EXERCISE PROMPT:
Your answer should consist of the lines in the data below that contain "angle".

SOURCE INFORMATION:
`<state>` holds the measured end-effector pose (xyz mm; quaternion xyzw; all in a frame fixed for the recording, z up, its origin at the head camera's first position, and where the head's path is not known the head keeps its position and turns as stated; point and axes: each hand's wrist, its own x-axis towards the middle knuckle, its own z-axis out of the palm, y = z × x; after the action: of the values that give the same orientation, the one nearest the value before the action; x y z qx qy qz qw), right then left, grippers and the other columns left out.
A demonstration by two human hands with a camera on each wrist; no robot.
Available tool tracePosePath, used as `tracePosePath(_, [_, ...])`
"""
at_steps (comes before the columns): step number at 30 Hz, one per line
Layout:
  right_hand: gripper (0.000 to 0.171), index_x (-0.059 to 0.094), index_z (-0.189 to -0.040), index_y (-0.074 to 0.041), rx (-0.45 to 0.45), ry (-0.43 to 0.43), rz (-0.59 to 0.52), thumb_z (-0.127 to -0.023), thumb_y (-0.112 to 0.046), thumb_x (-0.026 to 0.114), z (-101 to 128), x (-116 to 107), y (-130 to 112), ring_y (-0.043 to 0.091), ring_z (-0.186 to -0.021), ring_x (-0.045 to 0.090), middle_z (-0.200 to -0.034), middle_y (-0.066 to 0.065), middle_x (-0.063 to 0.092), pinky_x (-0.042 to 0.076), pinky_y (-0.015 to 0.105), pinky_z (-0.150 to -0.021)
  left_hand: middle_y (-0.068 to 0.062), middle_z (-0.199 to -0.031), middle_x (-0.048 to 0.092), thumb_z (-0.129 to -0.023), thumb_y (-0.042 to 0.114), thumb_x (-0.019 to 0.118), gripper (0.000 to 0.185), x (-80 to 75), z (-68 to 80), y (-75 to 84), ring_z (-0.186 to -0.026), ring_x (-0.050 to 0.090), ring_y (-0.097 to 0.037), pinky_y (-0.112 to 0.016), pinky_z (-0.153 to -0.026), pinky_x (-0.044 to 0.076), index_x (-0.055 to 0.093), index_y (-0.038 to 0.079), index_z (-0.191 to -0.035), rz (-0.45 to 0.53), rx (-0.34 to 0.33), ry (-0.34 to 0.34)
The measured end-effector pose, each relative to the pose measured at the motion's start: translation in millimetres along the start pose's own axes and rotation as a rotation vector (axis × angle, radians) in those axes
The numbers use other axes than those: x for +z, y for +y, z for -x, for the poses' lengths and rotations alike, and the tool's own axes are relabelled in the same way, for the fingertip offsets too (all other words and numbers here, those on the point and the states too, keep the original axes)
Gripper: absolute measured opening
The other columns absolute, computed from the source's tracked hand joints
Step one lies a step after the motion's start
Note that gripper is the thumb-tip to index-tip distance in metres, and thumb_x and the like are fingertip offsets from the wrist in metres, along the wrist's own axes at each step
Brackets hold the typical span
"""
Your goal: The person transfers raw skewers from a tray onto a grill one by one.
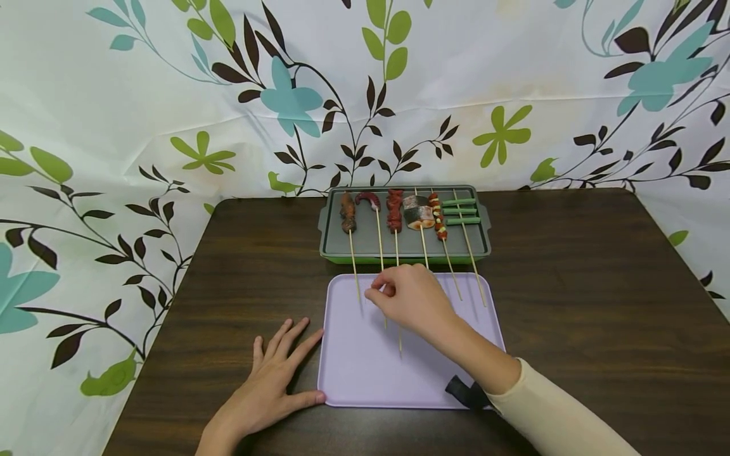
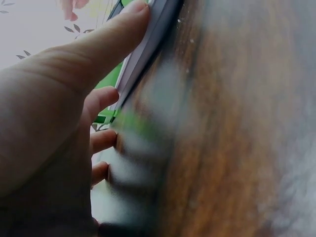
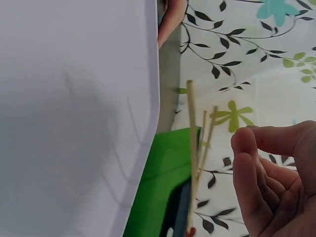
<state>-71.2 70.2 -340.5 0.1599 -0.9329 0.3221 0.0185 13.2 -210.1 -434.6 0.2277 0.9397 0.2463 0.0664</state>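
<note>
The right hand (image 1: 412, 299), fingers curled but not yet gripping, hovers beside a skewer (image 1: 379, 247) whose stick runs from the grill (image 1: 485, 240) toward the person.

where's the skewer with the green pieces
In the head view, the green-piece skewer lies rightmost on the grey grill tray, beside the red-and-yellow skewer.

Dark brown wood-grain worktop (image 1: 570, 304), and on it a pale lilac flat plastic tray (image 1: 365, 373). Behind that sits a grey-topped grill tray with a bright green base (image 1: 336, 244). The pale tan wooden skewers (image 1: 450, 266) carry reddish-brown and dark red meat, one pinkish-grey slab, one red-and-yellow mix, and green sticks. White backdrop cloth (image 1: 513, 63) has teal flowers, lime green leaves and dark brown vines. Cream long sleeve (image 1: 559, 411), black wrist strap (image 1: 464, 391).
</note>
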Motion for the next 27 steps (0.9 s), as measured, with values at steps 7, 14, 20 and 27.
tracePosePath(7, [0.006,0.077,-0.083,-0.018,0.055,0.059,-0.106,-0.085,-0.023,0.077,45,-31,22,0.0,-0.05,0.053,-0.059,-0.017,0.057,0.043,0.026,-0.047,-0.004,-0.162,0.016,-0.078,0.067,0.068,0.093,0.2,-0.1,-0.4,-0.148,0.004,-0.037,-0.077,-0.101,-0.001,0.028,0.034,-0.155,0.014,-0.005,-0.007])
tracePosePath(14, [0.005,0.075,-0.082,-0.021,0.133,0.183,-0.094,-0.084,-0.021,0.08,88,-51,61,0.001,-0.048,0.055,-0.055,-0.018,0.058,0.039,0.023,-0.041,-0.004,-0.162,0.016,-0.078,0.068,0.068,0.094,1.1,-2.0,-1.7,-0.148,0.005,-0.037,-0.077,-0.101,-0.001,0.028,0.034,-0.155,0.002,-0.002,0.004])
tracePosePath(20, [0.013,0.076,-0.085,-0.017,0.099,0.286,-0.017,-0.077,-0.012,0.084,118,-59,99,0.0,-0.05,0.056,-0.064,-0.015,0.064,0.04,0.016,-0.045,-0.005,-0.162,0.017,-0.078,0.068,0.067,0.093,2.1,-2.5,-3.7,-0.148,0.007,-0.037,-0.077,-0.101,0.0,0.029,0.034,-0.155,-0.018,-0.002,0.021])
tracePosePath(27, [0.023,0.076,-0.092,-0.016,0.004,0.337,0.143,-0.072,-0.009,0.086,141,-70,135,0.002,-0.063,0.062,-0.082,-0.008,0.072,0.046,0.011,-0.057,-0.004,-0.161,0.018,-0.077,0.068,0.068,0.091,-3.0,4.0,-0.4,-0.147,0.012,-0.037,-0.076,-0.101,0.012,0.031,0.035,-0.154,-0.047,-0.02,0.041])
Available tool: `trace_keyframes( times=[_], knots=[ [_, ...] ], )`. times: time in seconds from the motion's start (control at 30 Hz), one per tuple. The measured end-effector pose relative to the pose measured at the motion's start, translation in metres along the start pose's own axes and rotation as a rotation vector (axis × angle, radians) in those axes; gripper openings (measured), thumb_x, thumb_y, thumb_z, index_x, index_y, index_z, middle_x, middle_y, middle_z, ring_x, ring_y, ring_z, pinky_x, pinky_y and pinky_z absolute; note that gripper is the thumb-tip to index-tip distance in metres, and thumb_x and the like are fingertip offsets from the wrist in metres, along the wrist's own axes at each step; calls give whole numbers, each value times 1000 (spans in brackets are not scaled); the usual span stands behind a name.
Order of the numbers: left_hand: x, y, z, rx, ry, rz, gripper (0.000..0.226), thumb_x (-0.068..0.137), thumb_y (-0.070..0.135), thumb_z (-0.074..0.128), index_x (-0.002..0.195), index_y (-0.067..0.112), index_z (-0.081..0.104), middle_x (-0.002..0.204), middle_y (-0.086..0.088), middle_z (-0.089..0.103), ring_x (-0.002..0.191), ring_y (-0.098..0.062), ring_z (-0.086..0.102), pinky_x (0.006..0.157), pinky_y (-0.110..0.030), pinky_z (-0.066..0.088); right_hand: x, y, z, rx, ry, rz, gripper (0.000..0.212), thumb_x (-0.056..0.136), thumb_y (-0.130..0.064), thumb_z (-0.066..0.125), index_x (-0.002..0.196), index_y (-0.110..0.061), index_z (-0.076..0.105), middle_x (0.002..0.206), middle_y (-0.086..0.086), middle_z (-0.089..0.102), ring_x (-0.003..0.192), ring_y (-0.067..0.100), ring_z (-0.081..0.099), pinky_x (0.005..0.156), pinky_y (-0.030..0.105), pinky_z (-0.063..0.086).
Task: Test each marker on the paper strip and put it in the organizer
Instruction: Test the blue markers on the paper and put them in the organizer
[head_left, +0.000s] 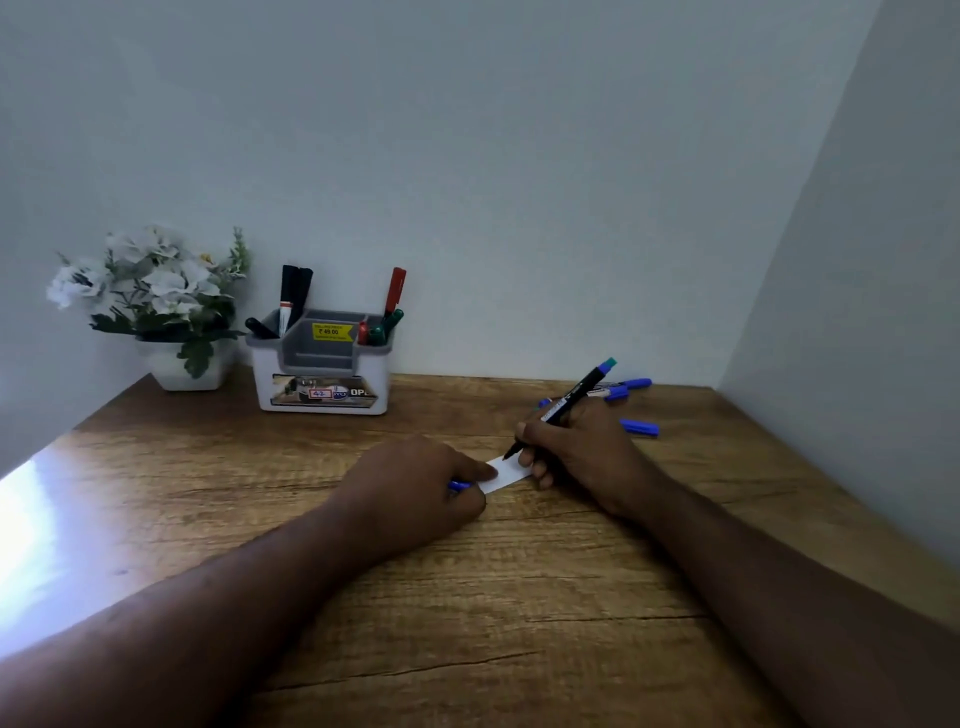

RESPONSE TO THIS TASK:
The measured end-effector pose, each relative to the pose measured at the motion's start: translation in millimetres along the start pose's own axes and rotation as a rotation vector (axis × angle, radians) in those axes
Available tool: `trace_keyframes( times=[_], knots=[ [_, ...] ], )`. times: time in seconds from the motion's start (control at 30 Hz), one per tuple. The measured end-effector pose relative to the pose measured at the motion's start, translation in metres along the start pose's own axes and rotation as a rotation vector (axis × angle, radians) in those axes; gripper openings (measured), thumb_x, thumb_y, thumb_z, index_x, index_y, index_z, middle_x, middle_y, middle_z, ring_x, ring_y, ring_z, pinky_x, pinky_y and pinky_z absolute; note that gripper is the thumb-tip to index-tip distance in metres, and thumb_x and the like are fingertip offsets from the wrist in metres, along the wrist's own axes at each step; calls give whole numbers, each value times 1000 (spans in brackets are not scaled); the usual span stands behind a name.

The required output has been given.